Which means for our asset as example:
  • Looking at the Ulcer Ratio of 3.03 in the last 5 years of Dow 30 Strategy, we see it is relatively lower, thus better in comparison to the benchmark DIA (6.01 )
  • Compared with DIA (3.52 ) in the period of the last 3 years, the Downside risk index of 1.93 is lower, thus better.

MaxDD:

'Maximum drawdown is defined as the peak-to-trough decline of an investment during a specific period. It is usually quoted as a percentage of the peak value. The maximum drawdown can be calculated based on absolute returns, in order to identify strategies that suffer less during market downturns, such as low-volatility strategies. However, the maximum drawdown can also be calculated based on returns relative to a benchmark index, for identifying strategies that show steady outperformance over time.'

Applying this definition to our asset in some examples:
  • Compared with the benchmark DIA (-20.8 days) in the period of the last 5 years, the maximum drop from peak to valley of -7.7 days of Dow 30 Strategy is greater, thus better.
  • During the last 3 years, the maximum DrawDown is -7.2 days, which is higher, thus better than the value of -16 days from the benchmark.

MaxDuration:

'The Drawdown Duration is the length of any peak to peak period, or the time between new equity highs. The Max Drawdown Duration is the worst (the maximum/longest) amount of time an investment has seen between peaks (equity highs). Many assume Max DD Duration is the length of time between new highs during which the Max DD (magnitude) occurred. But that isn’t always the case. The Max DD duration is the longest time between peaks, period. So it could be the time when the program also had its biggest peak to valley loss (and usually is, because the program needs a long time to recover from the largest loss), but it doesn’t have to be'

Using this definition on our asset we see for example:
  • Looking at the maximum days below previous high of 424 days in the last 5 years of Dow 30 Strategy, we see it is relatively lower, thus better in comparison to the benchmark DIA (477 days)
  • Looking at maximum days under water in of 118 days in the period of the last 3 years, we see it is relatively lower, thus better in comparison to DIA (142 days).

AveDuration:

'The Drawdown Duration is the length of any peak to peak period, or the time between new equity highs. The Avg Drawdown Duration is the average amount of time an investment has seen between peaks (equity highs), or in other terms the average of time under water of all drawdowns.
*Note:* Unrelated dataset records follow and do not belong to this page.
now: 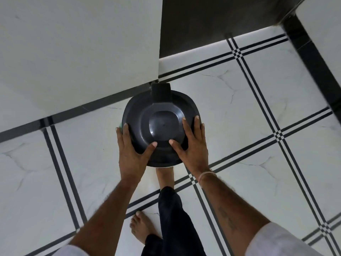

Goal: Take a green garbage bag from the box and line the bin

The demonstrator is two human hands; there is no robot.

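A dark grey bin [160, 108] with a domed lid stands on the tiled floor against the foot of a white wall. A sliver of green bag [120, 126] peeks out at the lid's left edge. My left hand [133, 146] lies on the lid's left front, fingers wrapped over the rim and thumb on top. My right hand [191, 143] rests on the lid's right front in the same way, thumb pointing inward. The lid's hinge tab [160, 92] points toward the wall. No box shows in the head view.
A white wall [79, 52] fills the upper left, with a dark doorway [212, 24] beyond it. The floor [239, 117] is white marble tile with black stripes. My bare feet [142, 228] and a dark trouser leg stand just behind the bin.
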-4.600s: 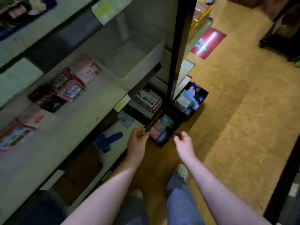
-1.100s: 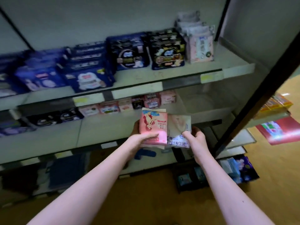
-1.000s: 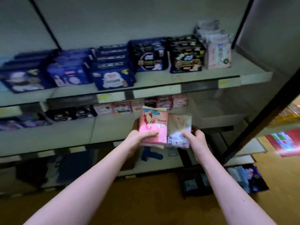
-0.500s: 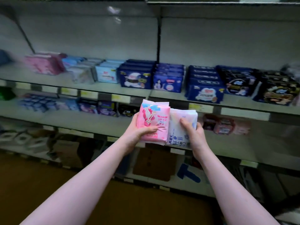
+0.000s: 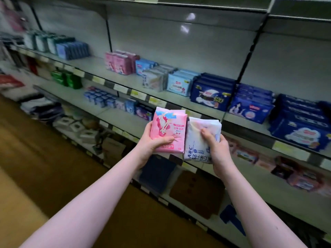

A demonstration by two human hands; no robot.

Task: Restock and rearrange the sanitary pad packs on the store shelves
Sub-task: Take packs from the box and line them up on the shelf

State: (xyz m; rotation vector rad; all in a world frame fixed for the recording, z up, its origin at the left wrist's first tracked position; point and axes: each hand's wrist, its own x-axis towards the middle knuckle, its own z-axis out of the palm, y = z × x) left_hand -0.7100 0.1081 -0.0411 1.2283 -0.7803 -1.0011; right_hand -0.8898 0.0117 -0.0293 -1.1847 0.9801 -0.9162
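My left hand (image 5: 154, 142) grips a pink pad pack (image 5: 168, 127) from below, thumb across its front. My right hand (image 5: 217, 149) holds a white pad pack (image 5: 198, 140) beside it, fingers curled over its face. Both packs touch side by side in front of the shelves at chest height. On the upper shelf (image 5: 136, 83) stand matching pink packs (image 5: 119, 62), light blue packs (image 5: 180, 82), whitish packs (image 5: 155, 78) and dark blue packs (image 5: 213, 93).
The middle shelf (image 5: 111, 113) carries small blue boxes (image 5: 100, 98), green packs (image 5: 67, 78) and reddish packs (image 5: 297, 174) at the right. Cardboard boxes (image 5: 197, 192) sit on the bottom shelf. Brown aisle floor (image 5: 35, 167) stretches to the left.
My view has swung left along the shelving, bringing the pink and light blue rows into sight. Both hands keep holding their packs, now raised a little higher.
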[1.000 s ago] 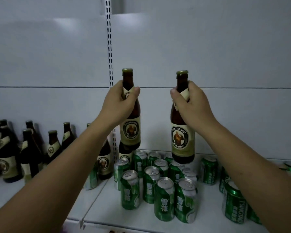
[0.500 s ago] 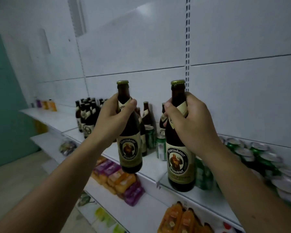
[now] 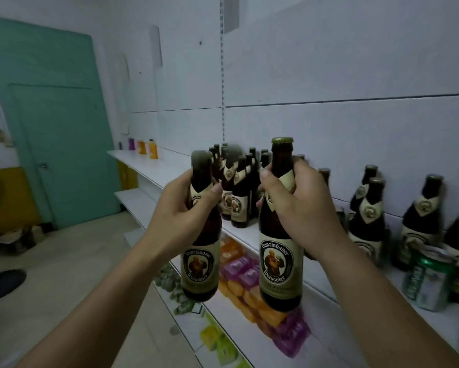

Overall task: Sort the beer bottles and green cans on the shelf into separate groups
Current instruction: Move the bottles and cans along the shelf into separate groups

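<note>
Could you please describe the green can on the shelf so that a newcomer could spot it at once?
Follow the white shelf to the right, past the bottle gripped in the right hand. Near the front edge, among standing brown bottles, is the green can. Unlike its neighbours, it is short, green and silver with a metal top, while they are tall with cream labels.

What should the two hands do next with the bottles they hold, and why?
Probably carry both forward and set them down beside the bottle group on the shelf. The left hand grips the left bottle at its neck, the right hand grips the right bottle; both hang in the air, and that group stands just beyond them.
</note>
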`<state>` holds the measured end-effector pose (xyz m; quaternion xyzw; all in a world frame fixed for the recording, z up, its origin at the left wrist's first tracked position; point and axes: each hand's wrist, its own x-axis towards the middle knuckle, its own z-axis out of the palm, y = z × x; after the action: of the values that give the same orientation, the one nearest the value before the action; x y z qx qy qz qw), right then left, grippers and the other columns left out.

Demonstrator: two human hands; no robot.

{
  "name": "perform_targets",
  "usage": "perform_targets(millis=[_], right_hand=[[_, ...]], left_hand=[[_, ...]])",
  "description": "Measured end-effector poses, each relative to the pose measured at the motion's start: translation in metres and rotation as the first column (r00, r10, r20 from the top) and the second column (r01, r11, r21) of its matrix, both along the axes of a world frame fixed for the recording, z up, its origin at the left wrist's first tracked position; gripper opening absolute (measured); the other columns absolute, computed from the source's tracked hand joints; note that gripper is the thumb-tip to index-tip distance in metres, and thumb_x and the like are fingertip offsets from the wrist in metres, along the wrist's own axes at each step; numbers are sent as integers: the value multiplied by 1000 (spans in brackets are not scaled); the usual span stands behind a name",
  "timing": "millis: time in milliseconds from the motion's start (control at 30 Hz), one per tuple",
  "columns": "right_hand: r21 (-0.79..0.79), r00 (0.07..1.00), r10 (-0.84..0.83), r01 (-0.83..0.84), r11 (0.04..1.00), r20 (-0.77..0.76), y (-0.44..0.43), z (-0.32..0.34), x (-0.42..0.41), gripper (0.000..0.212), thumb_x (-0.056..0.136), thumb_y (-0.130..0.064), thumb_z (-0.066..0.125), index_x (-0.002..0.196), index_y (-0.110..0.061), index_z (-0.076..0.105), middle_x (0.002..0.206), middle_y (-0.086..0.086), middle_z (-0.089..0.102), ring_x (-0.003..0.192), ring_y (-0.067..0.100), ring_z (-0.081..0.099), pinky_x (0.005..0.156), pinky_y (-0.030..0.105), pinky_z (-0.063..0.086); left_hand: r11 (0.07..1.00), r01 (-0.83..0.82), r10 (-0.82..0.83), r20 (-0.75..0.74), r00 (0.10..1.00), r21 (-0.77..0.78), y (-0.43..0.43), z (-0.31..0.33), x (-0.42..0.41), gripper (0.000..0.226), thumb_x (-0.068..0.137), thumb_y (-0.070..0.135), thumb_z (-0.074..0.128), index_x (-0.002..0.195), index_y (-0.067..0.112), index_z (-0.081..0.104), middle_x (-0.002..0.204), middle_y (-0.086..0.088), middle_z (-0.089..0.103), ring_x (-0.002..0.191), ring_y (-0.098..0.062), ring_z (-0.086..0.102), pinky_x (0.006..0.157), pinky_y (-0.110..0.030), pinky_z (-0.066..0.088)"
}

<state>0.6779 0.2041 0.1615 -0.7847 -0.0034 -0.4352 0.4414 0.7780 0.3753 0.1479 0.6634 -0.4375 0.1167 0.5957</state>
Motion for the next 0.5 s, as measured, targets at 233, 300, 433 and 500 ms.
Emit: perform_targets(millis=[233,300,433,500], right_hand=[[105,996,88,-89,990,13,39,-21,111,8,100,-27,62,99,-19,64,81,-1,74,69,7,71,58,18,55],[125,996,88,-89,988,12,39,-28,137,5,100,-27,61,99,-23,63,82,5,74,70,13,73,63,29,60],[139,997,71,-71,988,8,29,-42,183,3,100,-28,61,97,-29,63,82,5,72,73,19,72,69,45,61],[155,999,52,-54,986,16,19,-51,204,3,100,-28,61,98,-29,63,84,2,72,75,19,73,71,45,62]], left_hand=[[1000,-24,24,-16,1000,10,31,-13,103,12,101,23,59,99,11,60,84,-10,69,78,-25,73,73,-40,61],[1000,-29,29,-41,999,-1,31,-19,130,15,101,23,59,98,9,60,84,-12,68,78,-25,73,73,-41,60],[999,-36,35,-76,996,-9,20,-32,181,14,101,23,58,97,9,60,84,-10,69,79,-24,73,73,-36,58],[1000,-28,27,-91,995,-9,10,-39,206,14,101,24,59,98,11,61,84,-8,69,80,-23,73,74,-39,59]])
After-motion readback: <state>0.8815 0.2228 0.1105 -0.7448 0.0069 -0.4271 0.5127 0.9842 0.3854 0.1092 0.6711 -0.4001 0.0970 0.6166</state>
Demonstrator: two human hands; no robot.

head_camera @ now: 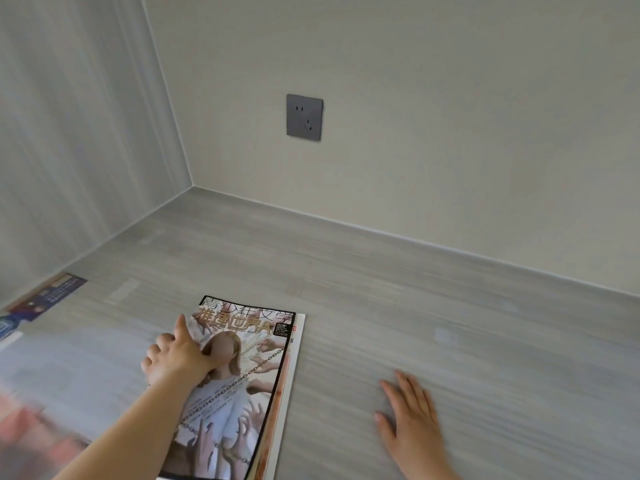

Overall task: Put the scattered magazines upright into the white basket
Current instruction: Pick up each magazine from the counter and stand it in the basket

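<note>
Progress: early stage, by judgement; nothing seen stowed. No sight of the white basket anywhere in view, hence no count possible of anything already inside.

Found at near centre: top magazine, flat and face up on the grey wood-grain surface, stacked on a second magazine, with only a strip of the latter showing along the right side. Found at far left, close to the side wall: a dark-covered magazine, also flat, well apart from the stack. Noted at near left: a pale blurred mass, too smeared to identify. Noted on the far wall: a grey wall socket.

Left hand: placed at the left edge of the top magazine, thumb pressed onto the cover, forefinger stretched out along the edge, remaining fingers curled at the edge. Judged a pinch on that edge, though impossible to confirm any fingers beneath.

Right hand: flat on the bare surface to the right of the stack, fingers straight and slightly spread, holding nothing, clear of every magazine.

Outstanding, by judgement: lifting the top magazine, turning it onto its edge, standing it upright in the basket; likewise for the second and the dark-covered one. At least three left to move.
</note>
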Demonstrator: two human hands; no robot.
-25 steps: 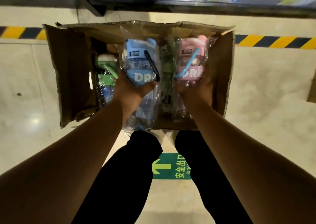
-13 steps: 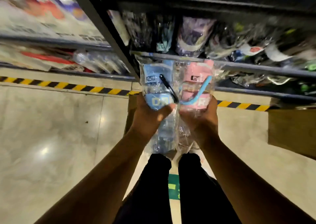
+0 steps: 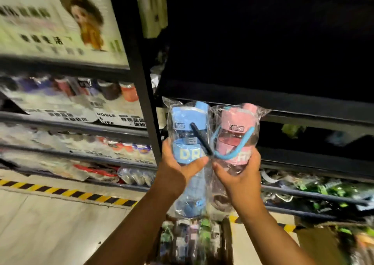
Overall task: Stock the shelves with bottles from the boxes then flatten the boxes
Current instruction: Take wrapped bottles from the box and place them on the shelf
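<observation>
My left hand (image 3: 178, 171) grips a blue bottle (image 3: 188, 135) wrapped in clear plastic, with a dark strap across it. My right hand (image 3: 240, 177) grips a pink bottle (image 3: 236, 135) in clear plastic with a light-blue strap. Both bottles are upright, side by side, raised in front of a dark shelf edge (image 3: 303, 102) on the right rack. Below my arms the cardboard box (image 3: 226, 240) holds several more wrapped bottles (image 3: 188, 236).
A black upright post (image 3: 139, 82) divides the racks. The left rack (image 3: 70, 127) carries several boxed and wrapped goods under a poster. Lower right shelves (image 3: 315, 191) hold wrapped bottles. A second cardboard box (image 3: 315, 242) stands at the lower right. Yellow-black tape (image 3: 66, 191) marks the floor.
Both hands have lifted the blue and pink bottles out of the box and up to shelf height. My view has tilted up from the floor to the racks.
</observation>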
So in contrast to the Maximum duration it does not measure only one drawdown event but calculates the average of all.'

Which means for our asset as example:
  • Compared with the benchmark DIA (116 days) in the period of the last 5 years, the average days below previous high of 94 days of Dow 30 Strategy is smaller, thus better.
  • Looking at average days below previous high in of 29 days in the period of the last 3 years, we see it is relatively greater, thus worse in comparison to DIA (29 days).

Performance (YTD)

Historical returns have been extended using synthetic data.

Allocations ()

Allocations

Returns (%)

  • Note that yearly returns do not equal the sum of monthly returns due to compounding.
  • Performance results of Dow 30 Strategy are hypothetical and do not account for slippage, fees or taxes.
  • Results may be based on backtesting, which has many inherent limitations, some of which are described in our Terms of Use.